Early Denso "clamshell" heaters
Did you know that today is "Vintage Denso Heater Day"?! Ok, that may be a complete lie, but lets play along anyways. Hahaha. I wanted to share a special find for my 1965 FJ40 Land Cruiser and the cool history with it.
Its a 1963-1965 NipponDenso aftermarket automobile heater! This is what is known as a "clamshell" heater here in the US, or a "daruma" heater if you are in Japan. Why call it a daruma heater? Well in Japan there is a daruma doll, which is a round little doll that represents Bodhidarma, the founder of the Zen tradition of Buddhism:
I guess they thought of that when looking at the round little heater.
Now, if any of you remember our blog post on the history of the Denso corporation (HERE), we mentioned that in the 50s Denso and Bosch entered into an agreement that allowed Denso access to Bosch technology and to construct equipment based on Bosch products.
Well this cool little heater is the result of that agreement. Just look at the Bosch heater provided by @cruiserduber:
Back in the 1950s and early 1960s a heater in your Land Cruiser was not standard and was either an option at the time of purchase (OEM or aftermarket), or it was fitted later. This was true in Japan and the US and many 20 series and early 40 series (pre-1965) Land Cruisers didn't come from the factory with a heater as standard. How crazy is that to think about, a heater as an option! So if you went to buy a Land Cruiser from the dealer and opted for the optional heater....the OEM heater from the dealer would have been one of these super cool Denso Clamshell heater units!
Other more common outcomes for people wanting heaters here in the US would be to add a domestic aftermarket heater to your Land Cruiser. These mainly came in the form of the boxy shaped Hupp heaters. Cool little units as well when restored. Good info on other aftermarket heater HERE. All this crazy optional heater fun came to an end in 1965. Starting in about 1965, these aftermarket heaters stopped appearing as the FJ40 now came standard with the new OEM heater/fresh air intake system we know and love:
As great as the post-1965 heaters are, I REALLY love the style of these early clamshell units. Their style calls back to a different time and it's clearly made to be visually and functionally appealing, something you don't get now because a car heater is made to be hidden in the dash. The solid metal doors with the logos stamped in, the curved shapes, the exposed "burn your legs" heater core are all just fantastic.
I am really looking forward to installing this in my 1965 FJ40... that didn't come from the factory with a heater.
Notes for buyers:
I learned a couple things about this heater and some things to look out for when buying one of these old and rare heaters. First is that they came in 3 power flavors: 6V, 12V and 24V. So pay attention when buying. I bought this one thinking it was 12v but its 24V. How did I know for sure? Because thankfully we have uploaded vintage brochures for these heaters! I was able to BARELY make out the faded part number which confirmed my suspicions. Its not a deal breaker, I can run a small 12v to 24v converter and call it good. Its just a buyer beware thing.
Keen eyed observers may notice that these heaters also came with two different style front louver doors. The one I bought is stamped with NipponDenso. While the ones here in the US are more commonly found with just DENSO cast in the door. It is likely a market thing. NipponDenso mainly being used in Japan for a certain period of time, while the US got the Denso version. NipponDenso didn't officially change to Denso until 1966 and these heaters are definitely before then.
Another thing to watch for is heater core condition, it will be no surprise you cannot buy a new heater core for these things. They can be repaired or a new one can potentially be custom made if you find a radiator shop with skills. I have seen some NOS (new old stock) ones available in Japan, but they are likely unobtainable at this point. Additionally, make sure your heater has the rear defrost guide present and intact. They can go missing or get cracked and finding an original one will be almost impossible.

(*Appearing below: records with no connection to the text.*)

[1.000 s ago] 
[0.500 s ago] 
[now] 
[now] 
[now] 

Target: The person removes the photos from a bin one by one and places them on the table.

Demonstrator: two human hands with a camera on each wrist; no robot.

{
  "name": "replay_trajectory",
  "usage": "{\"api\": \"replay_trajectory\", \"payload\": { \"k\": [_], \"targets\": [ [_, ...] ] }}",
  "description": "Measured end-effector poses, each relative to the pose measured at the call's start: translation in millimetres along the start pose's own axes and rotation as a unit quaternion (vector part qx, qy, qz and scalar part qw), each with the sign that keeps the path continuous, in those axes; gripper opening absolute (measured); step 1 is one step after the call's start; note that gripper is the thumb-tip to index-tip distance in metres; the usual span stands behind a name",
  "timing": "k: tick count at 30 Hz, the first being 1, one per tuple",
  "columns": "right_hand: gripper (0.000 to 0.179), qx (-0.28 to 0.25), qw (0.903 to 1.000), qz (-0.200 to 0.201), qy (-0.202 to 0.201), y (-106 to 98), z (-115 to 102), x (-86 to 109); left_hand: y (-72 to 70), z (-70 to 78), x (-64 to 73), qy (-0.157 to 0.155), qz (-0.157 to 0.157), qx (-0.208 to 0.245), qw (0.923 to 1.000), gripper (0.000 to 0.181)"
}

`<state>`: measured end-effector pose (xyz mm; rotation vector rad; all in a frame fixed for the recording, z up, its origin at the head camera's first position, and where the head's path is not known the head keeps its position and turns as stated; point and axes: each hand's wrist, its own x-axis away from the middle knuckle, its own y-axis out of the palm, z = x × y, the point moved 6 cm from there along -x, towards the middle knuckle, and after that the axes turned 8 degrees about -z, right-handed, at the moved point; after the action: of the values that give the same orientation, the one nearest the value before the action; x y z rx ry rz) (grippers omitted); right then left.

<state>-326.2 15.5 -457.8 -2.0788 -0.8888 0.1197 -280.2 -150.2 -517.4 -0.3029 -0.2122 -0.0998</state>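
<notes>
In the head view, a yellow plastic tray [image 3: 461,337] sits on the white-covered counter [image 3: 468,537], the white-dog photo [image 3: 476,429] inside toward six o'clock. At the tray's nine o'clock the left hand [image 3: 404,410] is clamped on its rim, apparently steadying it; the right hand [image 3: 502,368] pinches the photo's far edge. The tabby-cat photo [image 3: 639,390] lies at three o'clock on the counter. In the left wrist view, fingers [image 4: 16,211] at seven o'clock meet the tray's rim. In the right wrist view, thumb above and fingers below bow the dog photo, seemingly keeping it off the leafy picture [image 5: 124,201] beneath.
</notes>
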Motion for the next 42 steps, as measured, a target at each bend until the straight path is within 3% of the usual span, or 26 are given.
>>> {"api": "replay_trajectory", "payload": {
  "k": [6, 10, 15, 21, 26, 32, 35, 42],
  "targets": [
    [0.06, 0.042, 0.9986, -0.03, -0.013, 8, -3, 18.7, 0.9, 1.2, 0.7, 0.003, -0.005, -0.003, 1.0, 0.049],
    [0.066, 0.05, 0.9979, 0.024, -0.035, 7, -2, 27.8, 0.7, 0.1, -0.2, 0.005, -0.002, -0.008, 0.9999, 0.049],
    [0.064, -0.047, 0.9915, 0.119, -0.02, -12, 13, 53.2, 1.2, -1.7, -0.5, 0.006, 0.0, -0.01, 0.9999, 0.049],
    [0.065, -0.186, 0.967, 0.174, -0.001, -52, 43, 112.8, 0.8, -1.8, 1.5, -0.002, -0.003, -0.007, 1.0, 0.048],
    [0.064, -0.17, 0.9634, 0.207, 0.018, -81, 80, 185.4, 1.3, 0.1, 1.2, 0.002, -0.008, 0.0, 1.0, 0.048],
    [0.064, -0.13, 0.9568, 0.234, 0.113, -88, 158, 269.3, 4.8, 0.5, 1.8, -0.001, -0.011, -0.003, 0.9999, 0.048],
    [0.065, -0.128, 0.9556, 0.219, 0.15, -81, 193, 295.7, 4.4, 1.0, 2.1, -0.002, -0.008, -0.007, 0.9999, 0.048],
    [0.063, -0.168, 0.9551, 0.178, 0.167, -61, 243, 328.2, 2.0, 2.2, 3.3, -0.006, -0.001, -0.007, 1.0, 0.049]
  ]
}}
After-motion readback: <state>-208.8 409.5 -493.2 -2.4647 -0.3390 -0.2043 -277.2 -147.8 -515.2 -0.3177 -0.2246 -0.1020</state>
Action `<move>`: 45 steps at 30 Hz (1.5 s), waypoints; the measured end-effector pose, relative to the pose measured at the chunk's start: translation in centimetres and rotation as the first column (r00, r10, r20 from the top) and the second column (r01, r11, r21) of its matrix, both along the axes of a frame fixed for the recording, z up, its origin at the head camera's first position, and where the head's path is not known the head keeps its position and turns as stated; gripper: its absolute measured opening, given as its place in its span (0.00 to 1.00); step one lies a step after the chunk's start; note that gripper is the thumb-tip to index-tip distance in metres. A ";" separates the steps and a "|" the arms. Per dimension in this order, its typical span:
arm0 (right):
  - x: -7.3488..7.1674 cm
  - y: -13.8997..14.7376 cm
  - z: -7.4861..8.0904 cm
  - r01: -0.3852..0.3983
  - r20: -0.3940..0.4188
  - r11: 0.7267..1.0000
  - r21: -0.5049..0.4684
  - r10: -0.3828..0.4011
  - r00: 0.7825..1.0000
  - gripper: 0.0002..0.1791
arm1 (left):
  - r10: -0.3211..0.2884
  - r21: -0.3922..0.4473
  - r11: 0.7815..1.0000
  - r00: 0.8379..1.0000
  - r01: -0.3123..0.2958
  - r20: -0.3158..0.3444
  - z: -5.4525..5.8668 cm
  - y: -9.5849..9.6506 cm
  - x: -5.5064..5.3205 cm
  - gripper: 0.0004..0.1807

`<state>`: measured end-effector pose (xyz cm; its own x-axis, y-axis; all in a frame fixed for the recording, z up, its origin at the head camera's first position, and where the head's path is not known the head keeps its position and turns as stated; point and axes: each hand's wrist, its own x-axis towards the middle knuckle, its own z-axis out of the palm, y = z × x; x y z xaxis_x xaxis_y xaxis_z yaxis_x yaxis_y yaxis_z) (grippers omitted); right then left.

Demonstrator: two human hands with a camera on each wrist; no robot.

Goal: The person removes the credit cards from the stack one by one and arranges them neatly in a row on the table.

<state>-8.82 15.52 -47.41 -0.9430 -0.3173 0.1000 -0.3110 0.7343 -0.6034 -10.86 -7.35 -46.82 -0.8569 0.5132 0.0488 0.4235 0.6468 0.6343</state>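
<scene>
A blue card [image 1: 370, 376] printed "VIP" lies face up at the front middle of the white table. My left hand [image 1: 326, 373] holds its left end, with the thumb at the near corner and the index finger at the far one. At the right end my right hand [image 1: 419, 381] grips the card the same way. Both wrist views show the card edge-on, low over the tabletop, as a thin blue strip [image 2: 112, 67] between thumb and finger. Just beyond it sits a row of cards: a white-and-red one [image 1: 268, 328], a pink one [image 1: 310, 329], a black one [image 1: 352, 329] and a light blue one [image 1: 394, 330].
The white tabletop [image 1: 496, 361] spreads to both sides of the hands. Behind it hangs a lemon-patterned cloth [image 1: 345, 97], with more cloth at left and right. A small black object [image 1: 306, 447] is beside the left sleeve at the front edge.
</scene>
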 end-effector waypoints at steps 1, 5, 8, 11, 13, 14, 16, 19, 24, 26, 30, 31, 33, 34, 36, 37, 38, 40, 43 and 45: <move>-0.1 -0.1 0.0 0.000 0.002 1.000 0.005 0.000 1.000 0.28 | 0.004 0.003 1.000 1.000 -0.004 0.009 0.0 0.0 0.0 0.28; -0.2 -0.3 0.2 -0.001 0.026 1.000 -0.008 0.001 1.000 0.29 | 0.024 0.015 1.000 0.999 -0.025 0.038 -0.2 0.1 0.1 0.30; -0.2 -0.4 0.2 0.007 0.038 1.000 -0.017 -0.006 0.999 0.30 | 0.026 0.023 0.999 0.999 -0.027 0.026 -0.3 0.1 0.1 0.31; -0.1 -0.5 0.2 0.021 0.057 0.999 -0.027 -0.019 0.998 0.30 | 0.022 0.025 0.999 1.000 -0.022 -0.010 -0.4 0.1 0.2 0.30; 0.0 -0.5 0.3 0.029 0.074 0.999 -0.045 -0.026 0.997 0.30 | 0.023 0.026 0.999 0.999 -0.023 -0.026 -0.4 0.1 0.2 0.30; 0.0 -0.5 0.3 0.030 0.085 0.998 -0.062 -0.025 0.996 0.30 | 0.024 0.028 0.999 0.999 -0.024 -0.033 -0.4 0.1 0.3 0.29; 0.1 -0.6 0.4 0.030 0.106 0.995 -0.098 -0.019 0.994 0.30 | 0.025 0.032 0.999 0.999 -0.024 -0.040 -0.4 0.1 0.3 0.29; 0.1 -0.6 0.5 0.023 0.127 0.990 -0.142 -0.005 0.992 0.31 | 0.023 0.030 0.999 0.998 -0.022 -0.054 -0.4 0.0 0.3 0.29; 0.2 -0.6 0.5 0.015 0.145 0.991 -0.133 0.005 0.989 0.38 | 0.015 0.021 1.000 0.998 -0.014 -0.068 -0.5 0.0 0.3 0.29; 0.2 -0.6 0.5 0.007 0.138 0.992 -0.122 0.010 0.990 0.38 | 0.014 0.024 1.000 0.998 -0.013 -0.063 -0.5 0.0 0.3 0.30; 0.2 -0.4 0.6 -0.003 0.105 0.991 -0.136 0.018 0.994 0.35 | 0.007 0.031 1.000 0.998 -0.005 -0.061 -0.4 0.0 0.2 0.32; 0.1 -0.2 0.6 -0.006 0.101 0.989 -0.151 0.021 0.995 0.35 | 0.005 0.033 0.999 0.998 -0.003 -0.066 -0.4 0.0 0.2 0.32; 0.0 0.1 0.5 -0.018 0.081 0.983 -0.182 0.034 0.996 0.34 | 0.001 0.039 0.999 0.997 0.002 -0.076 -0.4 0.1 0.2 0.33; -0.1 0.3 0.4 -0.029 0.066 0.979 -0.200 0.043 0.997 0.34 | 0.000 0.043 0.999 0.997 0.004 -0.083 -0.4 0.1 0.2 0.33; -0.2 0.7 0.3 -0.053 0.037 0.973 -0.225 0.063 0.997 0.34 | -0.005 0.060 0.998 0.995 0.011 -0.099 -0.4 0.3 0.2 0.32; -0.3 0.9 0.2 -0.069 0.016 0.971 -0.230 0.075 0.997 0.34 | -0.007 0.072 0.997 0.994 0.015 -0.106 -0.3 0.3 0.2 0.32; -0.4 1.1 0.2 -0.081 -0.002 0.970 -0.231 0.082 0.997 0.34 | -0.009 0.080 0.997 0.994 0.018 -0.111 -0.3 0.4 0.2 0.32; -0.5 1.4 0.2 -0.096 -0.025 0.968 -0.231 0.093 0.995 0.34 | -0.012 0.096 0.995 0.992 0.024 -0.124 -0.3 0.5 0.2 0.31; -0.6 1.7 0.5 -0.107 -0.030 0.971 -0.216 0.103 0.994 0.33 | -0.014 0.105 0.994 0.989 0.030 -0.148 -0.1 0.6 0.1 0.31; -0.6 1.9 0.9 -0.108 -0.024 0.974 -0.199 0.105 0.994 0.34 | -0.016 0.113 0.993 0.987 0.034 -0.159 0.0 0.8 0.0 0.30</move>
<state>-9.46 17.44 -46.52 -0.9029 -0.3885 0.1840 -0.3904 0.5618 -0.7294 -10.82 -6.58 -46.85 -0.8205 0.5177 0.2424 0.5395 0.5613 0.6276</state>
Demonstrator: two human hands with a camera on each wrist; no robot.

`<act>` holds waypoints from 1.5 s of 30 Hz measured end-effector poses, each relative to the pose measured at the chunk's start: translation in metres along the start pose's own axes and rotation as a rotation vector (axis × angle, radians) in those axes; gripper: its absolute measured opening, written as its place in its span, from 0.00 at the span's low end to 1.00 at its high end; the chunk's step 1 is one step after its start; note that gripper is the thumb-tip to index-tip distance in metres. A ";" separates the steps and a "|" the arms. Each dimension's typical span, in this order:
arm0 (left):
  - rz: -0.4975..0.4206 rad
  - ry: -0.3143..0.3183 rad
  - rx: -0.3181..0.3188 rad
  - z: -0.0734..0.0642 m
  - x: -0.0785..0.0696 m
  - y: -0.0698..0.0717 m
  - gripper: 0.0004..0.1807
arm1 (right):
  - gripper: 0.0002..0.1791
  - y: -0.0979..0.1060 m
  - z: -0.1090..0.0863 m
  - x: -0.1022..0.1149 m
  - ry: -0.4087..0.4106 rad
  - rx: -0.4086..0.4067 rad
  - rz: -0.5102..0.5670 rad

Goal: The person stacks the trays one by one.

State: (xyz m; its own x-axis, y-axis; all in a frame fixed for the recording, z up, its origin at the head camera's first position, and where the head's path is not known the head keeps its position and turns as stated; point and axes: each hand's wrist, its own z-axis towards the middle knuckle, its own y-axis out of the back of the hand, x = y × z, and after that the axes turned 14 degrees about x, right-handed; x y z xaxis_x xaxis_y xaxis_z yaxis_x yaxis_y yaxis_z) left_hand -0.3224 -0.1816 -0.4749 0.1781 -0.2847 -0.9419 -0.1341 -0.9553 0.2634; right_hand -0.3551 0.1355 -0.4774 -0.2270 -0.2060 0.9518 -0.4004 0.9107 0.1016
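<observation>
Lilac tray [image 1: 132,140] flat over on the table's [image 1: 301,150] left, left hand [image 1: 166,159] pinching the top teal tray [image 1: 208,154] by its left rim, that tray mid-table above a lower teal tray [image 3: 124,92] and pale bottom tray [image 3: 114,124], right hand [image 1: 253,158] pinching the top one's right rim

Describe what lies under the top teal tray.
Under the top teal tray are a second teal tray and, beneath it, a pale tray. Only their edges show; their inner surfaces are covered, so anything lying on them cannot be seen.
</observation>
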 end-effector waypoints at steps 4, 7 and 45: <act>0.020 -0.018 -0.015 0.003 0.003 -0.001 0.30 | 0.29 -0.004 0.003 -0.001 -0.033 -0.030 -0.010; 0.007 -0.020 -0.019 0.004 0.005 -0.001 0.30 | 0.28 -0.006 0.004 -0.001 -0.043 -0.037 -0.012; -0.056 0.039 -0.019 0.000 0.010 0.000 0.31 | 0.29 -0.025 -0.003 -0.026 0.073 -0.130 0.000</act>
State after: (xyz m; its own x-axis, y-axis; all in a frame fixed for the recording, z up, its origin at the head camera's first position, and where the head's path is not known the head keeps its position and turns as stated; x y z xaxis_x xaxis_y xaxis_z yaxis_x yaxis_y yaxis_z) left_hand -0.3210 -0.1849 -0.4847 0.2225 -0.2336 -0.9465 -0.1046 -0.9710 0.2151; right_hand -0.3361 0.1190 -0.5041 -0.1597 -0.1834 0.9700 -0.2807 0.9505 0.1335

I do wonder though if a FJ40 rear heater core would work with minor tweaking? ;)
Now what is a post without more vintage literature? These brochures proved so helpful to me and I hope they help others that may need to reference the material as well. They are posted in the brochures section of the website: https://www.cruisercult.com/1960s . Just scroll down to the bottom of the page to the "Accessories" section.
The wrap up:
As one last fun fact, notice the Deming Prize logo in the upper corner of some of the brochures. Some of you may remember that during an interview with Onur Azeri he mentioned that Toyota received the Deming Prize in the 60s for its quality control/parts system. Clearly Denso was proud of that achievement.
Well that about wraps it up for daruma heaters! I hope you enjoyed this little early cruiser heater history lesson. And for those on the hunt, good luck! Prices for these heaters can run up to $1000 or more, but deals can always be found with patience. ;) Cheers all and happy cruising! Thanks to @Indygbd and @cruiserduber on ih8mud and @dic.125 on IG for photos and information!